## Exercise requirements
Starting at the top of the data and ending with the line that holds "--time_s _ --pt", transcribe each line exactly; include both ends.

(Data records)
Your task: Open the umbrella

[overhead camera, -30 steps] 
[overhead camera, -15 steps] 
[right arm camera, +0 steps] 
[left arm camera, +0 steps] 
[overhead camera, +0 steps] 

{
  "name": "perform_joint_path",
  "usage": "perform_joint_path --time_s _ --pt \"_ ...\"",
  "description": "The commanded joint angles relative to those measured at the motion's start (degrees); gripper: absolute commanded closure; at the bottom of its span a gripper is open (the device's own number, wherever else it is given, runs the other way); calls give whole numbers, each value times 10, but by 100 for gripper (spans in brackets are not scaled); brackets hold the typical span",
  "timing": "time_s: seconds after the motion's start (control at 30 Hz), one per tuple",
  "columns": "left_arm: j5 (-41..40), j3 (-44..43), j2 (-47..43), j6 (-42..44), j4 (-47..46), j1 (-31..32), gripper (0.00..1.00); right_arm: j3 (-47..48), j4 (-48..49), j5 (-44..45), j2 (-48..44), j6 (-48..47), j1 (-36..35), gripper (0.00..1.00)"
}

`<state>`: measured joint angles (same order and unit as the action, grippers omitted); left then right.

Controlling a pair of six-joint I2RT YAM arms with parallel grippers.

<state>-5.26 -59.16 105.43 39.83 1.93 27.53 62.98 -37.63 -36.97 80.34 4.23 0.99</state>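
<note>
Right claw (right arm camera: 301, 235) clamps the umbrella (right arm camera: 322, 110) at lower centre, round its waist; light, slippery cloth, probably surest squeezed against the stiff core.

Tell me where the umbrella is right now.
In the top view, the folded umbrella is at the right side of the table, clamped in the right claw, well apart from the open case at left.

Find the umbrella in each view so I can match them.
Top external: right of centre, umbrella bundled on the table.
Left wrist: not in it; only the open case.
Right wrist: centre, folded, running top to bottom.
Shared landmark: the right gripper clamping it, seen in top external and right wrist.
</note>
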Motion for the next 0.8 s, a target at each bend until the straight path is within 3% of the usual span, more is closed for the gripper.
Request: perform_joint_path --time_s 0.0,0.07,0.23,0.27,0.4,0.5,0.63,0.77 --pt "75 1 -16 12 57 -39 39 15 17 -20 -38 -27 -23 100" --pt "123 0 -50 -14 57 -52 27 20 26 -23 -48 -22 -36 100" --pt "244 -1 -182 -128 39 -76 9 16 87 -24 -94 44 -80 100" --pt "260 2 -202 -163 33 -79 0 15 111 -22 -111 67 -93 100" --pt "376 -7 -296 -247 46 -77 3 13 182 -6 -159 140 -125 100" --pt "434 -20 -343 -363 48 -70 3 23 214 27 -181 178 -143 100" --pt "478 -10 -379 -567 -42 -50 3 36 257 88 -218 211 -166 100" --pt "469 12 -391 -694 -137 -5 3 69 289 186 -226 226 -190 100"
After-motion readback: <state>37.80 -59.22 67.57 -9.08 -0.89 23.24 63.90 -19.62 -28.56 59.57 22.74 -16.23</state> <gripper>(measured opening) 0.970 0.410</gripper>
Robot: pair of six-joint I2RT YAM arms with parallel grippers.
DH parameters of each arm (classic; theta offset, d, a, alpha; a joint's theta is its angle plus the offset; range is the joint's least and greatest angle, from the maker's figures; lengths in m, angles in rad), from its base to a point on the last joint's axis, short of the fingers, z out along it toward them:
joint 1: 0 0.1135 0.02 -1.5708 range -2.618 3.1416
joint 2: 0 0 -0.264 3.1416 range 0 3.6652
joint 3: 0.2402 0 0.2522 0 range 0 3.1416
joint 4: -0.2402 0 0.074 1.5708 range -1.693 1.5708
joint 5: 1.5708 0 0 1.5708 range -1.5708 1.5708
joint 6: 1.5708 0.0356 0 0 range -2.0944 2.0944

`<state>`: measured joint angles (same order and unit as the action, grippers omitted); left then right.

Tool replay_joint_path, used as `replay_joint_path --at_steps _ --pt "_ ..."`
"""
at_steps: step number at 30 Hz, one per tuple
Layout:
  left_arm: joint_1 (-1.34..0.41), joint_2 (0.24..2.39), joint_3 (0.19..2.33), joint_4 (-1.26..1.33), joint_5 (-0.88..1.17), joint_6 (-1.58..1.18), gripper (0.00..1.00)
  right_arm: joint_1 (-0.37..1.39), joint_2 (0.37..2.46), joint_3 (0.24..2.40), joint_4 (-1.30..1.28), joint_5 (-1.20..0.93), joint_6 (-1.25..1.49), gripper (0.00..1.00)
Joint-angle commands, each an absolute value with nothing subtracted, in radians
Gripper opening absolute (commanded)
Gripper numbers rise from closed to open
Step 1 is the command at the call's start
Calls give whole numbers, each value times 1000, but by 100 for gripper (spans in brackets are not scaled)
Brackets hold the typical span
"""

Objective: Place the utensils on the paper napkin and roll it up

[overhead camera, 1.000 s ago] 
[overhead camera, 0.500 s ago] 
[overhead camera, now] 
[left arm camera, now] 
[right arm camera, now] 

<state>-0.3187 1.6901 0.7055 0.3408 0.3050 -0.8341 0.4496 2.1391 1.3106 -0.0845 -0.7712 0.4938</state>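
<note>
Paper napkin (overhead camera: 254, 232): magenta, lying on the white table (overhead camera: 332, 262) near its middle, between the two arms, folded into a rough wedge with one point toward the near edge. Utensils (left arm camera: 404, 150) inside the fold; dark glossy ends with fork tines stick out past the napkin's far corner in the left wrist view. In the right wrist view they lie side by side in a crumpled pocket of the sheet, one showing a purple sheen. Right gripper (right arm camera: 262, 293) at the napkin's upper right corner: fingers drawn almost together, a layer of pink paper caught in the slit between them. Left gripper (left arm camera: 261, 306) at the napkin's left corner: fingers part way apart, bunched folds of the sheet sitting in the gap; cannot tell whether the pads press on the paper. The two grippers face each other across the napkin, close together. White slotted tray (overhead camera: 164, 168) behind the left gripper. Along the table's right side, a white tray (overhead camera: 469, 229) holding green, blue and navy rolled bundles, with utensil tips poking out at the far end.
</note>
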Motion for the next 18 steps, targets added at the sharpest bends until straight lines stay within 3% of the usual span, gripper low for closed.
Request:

## Answer section
Your task: Open the umbrella

[overhead camera, -30 steps] 
[overhead camera, -15 steps] 
[right arm camera, +0 steps] 
[left arm camera, +0 steps] 
[overhead camera, +0 steps] 

{
  "name": "perform_joint_path",
  "usage": "perform_joint_path --time_s _ --pt \"_ ...\"",

The exercise is done, with nothing more to add.